In verse 15b, the chronicler recounts their ministrations: “and with the booty they [the Samaritans] clothed all that were naked among them [the Judeans]; they clothed them, gave them sandals, provided them with food and drink, and anointed them; and carrying all the feeble among them on donkeys they brought them to their kindred at Jericho . . . .” Notice what the Samaritan did 800 years later: “He went to him and bandaged his wounds, having poured oil and wine on them. Then he put him on his own animal, brought him to an inn, and took care of him” (Luke 10:34). Beyond the general similarity, particularly noteworthy are the specific mentions of anointings, and carrying of the injured on their own beasts to a place of shelter. 

Without doubt, Jesus urges the lawyer to assist the stricken, as did the Samaritan. At the same time, Jesus also forced the lawyer to make a revolutionary admission and to change his perspective on Samaritans. The admission is that a Samaritan can be good. Not just “good,” but in ways emulating God delivering from Egypt and Babylon. Such an admission would nearly choke a first-century Judean, since for the previous nine centuries Jews and Samaritans had been at enmity with one another. Both Samaritans and Judeans revered the Torah, but among the differences in their versions, the Samaritan version substituted Mt. Gerazim, in Samaria, for Mt. Ebal as the place God commands Moses to build an altar: perhaps an earlier version of Deuteronomy 27:4 than the canonical version.[41] John 4:20 remembers this difference. The Judeans therefore looked upon Samaritans as born of rebels, now of mixed ancestry, and practicing an unacceptably mixed and misguided religion. As a final indictment, note that in Luke 9:51-56, the Samaritans refuse hospitality to Jesus and his disciples as they journey to Jerusalem. Now this is the person, known only by his ethnicity, whom the lawyer must call “good.” 

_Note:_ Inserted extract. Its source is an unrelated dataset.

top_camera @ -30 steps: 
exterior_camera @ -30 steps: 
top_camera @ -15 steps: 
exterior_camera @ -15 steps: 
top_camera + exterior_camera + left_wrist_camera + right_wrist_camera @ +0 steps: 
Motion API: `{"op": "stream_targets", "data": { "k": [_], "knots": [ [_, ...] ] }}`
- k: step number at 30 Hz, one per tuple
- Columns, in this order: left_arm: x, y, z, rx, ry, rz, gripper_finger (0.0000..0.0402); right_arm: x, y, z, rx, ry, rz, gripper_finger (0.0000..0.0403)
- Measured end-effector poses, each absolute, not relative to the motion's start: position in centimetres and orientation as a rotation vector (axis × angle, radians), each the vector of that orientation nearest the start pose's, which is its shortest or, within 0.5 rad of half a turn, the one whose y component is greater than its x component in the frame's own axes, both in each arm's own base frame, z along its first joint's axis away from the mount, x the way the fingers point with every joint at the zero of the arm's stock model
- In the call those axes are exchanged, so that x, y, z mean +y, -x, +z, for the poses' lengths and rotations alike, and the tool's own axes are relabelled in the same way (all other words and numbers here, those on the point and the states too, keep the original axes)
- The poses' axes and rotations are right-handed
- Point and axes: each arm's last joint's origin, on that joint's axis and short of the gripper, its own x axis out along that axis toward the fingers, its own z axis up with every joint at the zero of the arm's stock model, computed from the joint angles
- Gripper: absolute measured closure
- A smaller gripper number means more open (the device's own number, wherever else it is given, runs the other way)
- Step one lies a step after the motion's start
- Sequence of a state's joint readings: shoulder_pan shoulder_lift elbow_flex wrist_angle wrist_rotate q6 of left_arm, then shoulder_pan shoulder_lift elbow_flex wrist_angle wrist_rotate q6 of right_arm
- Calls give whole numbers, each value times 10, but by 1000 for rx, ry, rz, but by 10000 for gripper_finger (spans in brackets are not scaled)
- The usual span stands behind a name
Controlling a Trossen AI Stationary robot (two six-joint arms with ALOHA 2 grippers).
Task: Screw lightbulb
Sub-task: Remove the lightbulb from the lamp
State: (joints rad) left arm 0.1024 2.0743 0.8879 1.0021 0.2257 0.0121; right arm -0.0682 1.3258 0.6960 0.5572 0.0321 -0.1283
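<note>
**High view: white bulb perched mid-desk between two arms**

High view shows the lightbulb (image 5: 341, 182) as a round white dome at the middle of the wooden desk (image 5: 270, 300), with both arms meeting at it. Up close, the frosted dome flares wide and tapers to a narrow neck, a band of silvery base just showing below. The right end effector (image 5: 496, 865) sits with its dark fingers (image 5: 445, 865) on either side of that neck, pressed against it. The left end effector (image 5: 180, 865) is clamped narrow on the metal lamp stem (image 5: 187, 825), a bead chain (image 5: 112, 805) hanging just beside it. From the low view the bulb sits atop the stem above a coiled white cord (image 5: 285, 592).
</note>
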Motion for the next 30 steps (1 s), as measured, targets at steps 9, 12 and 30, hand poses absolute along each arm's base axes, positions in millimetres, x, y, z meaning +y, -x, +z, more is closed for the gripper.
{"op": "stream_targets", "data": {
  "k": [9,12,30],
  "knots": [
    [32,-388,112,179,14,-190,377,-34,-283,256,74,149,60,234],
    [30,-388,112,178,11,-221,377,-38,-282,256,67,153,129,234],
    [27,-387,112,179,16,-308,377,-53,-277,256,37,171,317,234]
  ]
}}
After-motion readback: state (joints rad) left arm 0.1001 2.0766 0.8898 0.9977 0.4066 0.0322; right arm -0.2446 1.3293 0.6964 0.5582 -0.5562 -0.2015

Jesus asks even for more than admission of the goodness of the Samaritan. This parable draws the lawyer, those hearing the story with the lawyer and readers of the story two millennia later, into its world, luring the listener to identify with the characters involved. With whom would the lawyer identify? Certainly, he would not identify with the robbers, nor, probably, with the innkeeper. As a lawyer — remembering that the Greek word nomikoV may also be translated “conventional man” — the brigands would not be suitably conventional, and the innkeeper simply has an insufficient role to attract sympathy. Nor, one would think, could the lawyer identify with the priest and Levite who “pass on the other side” of the wounded traveler. They are too unfeeling and, again, only sketchily drawn characters. That leaves the Samaritan and the victim. It is very doubtful that at the inception of the story the Jewish lawyer could identify with any Samaritan, for all the reasons outlined above. Then is it possible that the lawyer, and the listeners to this story, would identify with the victim? For the lawyer it is well assured that he was meant to do so. Travelers in first-century Palestine rightly feared attacks by highway robbers.[42] The lawyer himself was involved in such a situation. Luke’s audience, too, might identify most with the victim, presumed to be a religiously observant Jew on his way home from a festival celebration in Jerusalem. 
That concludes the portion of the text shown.